The present study was done to investigate whether HGF induced resistance to irreversible EGFR-TKI in lung cancer cells with secondary T790M mutation in EGFR. We assessed this issue using an irreversible EGFR-TKI, CL-387,785, and human lung cancer cells, H1975, harboring both L858R and T790M mutations in EGFR. We found that HGF reduced susceptibility to CL-387,785 in H1975 cells by stimulating the MET/Akt pathway. The resistance was also induced by crosstalk to HGF-producing fibroblast cell lines as well as primary cultured fibroblasts established from lung cancer patients. We further showed that HGF-MET inhibitors could circumvent the HGF-induced hyposensitivity to irreversible EGFR-TKI.

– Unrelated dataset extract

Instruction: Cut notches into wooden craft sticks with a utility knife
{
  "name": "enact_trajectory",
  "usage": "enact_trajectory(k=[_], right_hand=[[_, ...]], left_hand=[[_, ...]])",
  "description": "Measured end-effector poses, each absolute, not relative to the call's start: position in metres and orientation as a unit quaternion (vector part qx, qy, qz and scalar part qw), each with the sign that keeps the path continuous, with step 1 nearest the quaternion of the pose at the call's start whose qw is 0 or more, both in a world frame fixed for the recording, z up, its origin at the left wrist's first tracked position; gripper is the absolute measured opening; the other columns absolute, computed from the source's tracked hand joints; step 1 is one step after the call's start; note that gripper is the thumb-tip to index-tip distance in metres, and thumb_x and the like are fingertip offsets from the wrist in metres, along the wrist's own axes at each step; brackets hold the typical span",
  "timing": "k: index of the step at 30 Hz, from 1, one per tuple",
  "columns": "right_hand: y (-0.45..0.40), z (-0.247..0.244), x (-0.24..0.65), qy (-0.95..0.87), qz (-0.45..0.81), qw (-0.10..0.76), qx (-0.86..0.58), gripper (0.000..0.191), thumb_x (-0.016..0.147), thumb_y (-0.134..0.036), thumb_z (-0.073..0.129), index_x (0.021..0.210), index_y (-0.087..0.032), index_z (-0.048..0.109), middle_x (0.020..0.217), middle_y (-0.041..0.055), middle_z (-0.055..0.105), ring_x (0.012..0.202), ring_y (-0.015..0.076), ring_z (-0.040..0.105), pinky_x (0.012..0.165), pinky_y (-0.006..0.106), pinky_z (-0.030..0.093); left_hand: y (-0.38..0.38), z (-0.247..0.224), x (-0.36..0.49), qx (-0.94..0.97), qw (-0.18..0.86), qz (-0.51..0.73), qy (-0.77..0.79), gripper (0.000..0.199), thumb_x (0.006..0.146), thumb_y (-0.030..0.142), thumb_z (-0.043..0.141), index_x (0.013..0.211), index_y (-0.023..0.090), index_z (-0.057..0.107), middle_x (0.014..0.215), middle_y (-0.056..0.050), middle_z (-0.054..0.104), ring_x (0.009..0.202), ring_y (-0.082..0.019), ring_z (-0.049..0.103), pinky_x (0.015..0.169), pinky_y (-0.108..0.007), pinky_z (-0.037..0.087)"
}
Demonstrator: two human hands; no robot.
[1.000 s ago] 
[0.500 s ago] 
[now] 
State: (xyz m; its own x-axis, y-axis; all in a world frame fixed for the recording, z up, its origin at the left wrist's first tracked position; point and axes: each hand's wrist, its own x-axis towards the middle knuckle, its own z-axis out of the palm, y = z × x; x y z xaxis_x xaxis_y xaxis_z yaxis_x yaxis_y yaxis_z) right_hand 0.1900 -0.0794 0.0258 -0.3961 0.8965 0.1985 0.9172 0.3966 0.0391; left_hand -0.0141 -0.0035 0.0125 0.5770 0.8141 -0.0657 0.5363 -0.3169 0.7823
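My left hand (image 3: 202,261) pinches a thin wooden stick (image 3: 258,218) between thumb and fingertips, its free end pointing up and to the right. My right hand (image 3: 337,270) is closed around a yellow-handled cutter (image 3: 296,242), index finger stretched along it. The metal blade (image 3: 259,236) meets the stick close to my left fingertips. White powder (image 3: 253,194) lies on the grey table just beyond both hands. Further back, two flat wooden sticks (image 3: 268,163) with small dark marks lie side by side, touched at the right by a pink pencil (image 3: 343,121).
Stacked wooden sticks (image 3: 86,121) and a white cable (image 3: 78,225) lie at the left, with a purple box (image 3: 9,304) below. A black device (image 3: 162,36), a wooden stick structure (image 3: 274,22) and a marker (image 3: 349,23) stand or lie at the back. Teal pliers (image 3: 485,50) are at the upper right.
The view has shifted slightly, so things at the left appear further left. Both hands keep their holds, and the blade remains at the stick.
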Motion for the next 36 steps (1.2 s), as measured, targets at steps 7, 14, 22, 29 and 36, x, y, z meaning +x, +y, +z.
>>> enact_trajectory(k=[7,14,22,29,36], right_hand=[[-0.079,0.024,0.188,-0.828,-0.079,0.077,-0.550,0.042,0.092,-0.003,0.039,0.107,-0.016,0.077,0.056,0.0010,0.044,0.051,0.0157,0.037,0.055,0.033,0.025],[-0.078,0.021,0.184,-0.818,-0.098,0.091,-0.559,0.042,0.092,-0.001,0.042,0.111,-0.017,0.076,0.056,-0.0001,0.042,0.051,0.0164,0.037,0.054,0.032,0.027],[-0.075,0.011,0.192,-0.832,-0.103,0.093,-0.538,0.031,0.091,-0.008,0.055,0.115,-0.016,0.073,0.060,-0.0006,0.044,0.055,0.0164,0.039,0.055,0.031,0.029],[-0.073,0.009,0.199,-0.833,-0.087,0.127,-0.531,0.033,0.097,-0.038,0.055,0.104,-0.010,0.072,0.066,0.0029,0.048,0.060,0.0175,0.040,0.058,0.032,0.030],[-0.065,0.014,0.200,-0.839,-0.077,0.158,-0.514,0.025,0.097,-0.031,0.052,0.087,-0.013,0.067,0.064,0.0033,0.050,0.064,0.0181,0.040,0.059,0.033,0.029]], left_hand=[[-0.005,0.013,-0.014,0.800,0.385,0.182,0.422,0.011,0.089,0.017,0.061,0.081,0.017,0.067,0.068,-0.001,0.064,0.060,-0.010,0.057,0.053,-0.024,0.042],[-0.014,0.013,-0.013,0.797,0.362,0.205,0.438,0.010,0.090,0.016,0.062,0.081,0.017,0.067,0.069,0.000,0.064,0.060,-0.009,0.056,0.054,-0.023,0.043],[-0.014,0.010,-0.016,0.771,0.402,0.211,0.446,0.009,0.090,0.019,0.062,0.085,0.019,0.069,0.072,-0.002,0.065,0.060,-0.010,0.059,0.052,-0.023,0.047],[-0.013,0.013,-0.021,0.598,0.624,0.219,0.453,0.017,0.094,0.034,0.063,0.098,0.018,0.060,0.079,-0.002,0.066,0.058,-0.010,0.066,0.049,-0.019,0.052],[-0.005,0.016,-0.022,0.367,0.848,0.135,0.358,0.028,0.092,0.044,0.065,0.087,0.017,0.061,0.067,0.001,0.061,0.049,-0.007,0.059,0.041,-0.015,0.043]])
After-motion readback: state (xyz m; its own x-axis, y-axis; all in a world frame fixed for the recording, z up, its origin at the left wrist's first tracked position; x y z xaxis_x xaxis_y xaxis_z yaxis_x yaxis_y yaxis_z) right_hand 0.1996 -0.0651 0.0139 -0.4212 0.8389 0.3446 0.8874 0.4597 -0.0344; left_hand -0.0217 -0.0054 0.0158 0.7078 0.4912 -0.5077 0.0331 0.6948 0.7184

The H1975 human lung adenocarcinoma cell line with EGFR-L858R/T790M double mutation (10) was kindly provided by Dr. John D. Minna (University of Texas Southwestern Medical Center). The PC-9 and HCC827 human lung adenocarcinoma cell lines with EGFR-activating mutation (deletion in exon 19) were purchased from Immuno-Biological Laboratories and American Type Culture Collection, respectively. The MRC-5 lung embryonic fibroblast cell line was obtained from RIKEN Cell Bank. H1975, PC-9, and HCC827 cells were cultured in RPMI 1640 and MRC-5 (P 30-35) cells were cultured in DMEM, supplemented with 10% fetal bovine serum (FBS), penicillin (100 units/mL), and streptomycin (50 μg/mL), in a humidified CO₂ incubator at 37°C. All experiments were done in medium supplemented with 10% FBS.

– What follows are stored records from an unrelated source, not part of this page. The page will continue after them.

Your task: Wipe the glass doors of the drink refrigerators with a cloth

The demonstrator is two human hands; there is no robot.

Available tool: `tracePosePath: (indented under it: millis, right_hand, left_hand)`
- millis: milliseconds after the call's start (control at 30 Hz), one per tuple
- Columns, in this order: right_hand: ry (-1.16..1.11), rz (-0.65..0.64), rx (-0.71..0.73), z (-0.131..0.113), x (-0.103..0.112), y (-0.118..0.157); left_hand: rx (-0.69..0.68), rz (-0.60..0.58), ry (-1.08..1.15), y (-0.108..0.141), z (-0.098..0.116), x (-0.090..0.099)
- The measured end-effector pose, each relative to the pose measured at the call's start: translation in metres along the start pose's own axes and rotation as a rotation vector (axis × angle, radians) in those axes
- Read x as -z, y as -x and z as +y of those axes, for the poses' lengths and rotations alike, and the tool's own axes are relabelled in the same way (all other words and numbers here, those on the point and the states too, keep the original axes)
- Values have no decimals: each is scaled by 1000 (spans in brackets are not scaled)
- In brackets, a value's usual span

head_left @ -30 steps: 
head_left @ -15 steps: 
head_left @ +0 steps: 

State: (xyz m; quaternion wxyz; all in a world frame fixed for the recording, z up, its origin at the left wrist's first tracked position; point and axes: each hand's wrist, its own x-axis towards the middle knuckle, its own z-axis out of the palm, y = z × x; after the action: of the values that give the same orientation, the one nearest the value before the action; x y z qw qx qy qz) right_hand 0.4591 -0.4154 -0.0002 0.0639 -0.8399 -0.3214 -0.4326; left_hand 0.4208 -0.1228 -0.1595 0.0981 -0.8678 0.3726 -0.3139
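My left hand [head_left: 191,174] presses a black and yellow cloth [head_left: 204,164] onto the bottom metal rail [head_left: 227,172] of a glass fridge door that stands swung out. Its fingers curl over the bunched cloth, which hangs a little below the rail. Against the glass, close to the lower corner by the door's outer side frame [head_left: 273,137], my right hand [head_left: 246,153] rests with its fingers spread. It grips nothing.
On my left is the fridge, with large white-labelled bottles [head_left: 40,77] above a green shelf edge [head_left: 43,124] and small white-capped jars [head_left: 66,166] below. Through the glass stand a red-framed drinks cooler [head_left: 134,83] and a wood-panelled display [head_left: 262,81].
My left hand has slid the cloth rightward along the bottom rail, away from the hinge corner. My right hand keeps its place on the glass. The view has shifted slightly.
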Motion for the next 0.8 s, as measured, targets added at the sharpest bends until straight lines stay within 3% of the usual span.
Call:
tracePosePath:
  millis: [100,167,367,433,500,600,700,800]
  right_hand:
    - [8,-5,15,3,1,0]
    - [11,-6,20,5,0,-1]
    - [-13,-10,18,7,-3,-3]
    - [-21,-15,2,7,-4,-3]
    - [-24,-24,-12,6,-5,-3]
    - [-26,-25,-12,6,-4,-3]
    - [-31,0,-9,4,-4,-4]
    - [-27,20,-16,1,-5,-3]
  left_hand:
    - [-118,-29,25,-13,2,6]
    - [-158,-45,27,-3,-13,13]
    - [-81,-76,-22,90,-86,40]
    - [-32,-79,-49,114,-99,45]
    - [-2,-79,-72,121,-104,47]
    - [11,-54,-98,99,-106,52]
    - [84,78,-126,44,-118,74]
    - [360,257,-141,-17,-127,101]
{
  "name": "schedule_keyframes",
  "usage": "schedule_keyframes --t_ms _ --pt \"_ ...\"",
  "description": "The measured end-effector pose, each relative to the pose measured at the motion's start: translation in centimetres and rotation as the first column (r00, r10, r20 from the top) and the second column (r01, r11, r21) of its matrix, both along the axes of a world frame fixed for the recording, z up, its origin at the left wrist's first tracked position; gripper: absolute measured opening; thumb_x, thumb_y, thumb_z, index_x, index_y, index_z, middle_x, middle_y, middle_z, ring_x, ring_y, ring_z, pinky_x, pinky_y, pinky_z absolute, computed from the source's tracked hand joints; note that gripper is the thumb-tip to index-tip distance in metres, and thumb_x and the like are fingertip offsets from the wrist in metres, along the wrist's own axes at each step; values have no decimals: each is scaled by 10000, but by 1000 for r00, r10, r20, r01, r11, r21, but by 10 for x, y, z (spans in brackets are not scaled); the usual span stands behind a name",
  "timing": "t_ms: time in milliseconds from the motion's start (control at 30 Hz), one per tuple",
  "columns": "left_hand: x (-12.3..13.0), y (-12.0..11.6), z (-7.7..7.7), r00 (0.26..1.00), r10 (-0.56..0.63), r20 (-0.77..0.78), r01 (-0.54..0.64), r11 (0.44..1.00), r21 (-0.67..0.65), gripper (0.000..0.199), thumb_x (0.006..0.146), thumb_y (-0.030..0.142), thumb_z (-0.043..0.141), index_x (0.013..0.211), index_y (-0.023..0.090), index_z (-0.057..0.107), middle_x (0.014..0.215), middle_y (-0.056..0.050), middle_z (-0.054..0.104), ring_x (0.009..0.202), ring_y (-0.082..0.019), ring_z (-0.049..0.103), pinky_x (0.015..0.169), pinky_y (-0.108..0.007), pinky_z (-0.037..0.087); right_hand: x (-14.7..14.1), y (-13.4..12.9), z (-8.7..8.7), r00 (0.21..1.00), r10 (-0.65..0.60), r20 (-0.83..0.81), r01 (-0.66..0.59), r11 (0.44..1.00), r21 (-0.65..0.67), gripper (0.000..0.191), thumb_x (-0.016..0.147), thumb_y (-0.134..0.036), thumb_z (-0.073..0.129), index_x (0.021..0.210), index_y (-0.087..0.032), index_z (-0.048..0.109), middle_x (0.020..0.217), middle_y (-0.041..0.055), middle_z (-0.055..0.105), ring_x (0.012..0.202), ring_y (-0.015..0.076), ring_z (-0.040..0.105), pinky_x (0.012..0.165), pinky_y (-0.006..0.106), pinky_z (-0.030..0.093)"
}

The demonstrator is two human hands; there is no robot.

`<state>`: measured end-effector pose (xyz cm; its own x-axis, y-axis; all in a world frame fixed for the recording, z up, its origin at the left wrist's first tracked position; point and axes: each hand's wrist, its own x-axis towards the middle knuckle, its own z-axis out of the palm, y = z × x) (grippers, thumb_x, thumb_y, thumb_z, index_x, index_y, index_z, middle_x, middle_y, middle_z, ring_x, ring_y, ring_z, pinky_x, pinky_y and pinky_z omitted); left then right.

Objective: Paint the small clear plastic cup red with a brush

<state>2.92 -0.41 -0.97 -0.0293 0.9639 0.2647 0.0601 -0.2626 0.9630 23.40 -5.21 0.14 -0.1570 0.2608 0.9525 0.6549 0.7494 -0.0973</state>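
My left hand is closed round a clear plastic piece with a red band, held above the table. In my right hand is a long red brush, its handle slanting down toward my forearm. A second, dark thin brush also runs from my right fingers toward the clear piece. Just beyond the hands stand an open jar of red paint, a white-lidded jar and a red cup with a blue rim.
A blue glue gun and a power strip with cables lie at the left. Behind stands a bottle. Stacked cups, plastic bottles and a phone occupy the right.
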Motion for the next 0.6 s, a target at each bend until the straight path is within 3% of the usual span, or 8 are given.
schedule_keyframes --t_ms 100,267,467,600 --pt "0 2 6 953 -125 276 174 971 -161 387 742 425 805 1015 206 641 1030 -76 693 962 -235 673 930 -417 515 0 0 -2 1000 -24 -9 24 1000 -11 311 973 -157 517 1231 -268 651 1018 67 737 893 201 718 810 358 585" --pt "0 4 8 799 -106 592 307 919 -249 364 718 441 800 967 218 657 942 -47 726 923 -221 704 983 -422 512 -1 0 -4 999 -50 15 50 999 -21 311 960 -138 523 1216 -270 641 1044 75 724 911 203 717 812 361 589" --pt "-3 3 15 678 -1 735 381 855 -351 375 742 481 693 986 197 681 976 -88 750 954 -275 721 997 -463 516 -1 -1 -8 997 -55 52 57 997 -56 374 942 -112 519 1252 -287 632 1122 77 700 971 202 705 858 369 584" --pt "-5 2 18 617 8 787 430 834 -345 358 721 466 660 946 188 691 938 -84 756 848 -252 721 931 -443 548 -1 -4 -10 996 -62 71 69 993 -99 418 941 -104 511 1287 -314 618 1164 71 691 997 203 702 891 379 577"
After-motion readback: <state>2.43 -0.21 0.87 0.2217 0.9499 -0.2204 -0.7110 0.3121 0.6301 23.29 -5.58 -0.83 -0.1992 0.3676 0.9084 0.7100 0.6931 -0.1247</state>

Gefitinib was obtained from AstraZeneca. Erlotinib hydrochloride was obtained from Roche Pharma. CL-387,785 and SU11274 were purchased from Calbiochem. Cetuximab was purchased from Merck Serono. Recombinant HGF and NK4 were prepared as reported previously (22, 27, 28). The purities of NK4 and HGF were 96.4% and >98%, respectively, as determined by SDS-PAGE and protein staining. Recombinant EGF and insulin-like growth factor-I were obtained from Invitrogen. Transforming growth factor-α (TGF-α) was from BioSource. Goat anti-human HGF neutralizing antibody, monoclonal anti-human EGF neutralizing antibody, goat anti-human TGF-α neutralizing antibody, and control goat IgG were purchased from R&D Systems.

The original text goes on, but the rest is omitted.